El estado de Florida está considerando cerrar el polémico centro de detención de inmigrantes Alligator Alcatraz, ubicado en los Everglades, tras revelarse que su mantenimiento resulta excesivamente costoso. Según The New York Times, la instalación, que ha supuesto un gasto diario de 1 millón de dólares para el estado, ha sido objeto de múltiples denuncias por condiciones de vida inseguras, tratos abusivos y protestas de grupos indígenas por su impacto ambiental.
Lo que en su día se presentó como un éxito por parte del expresidente Donald Trump y el gobernador de Florida, Ron DeSantis, podría estar a punto de fracasar.

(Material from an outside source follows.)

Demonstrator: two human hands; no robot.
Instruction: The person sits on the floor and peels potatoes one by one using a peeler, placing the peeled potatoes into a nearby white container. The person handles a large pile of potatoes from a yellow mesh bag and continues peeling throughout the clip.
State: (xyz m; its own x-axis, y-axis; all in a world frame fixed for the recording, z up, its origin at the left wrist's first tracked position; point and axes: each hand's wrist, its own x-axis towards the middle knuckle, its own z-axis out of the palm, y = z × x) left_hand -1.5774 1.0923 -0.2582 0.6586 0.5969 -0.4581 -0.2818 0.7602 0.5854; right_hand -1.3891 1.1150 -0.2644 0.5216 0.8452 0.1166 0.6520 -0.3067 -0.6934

Fuentes federales consultadas por el diario neoyorquino confirmaron que el Departamento de Seguridad Nacional (DHS) considera el centro demasiado caro para mantenerlo operativo, aunque aún no se ha tomado una decisión oficial.
Entre los factores que han contribuido a este posible cierre destacan la falta de financiación federal prometida por el Gobierno de EE.UU. para la construcción del centro. A pesar de que Washington se comprometió a reembolsar a Florida los costes, hasta ahora no se han recibido pagos. Además, su ubicación en una zona pantanosa, promocionada por Trump como una barrera natural para los migrantes detenidos, ha dificultado el acceso de suministros, el tratamiento de aguas residuales y la movilidad del personal.
Aunque no se ha anunciado oficialmente, el cierre de Alligator Alcatraz supondría un revés simbólico para la política migratoria de Trump, cada vez más impopular entre la opinión pública. Tanto el DHS como la oficina de DeSantis han declinado hacer comentarios al respecto.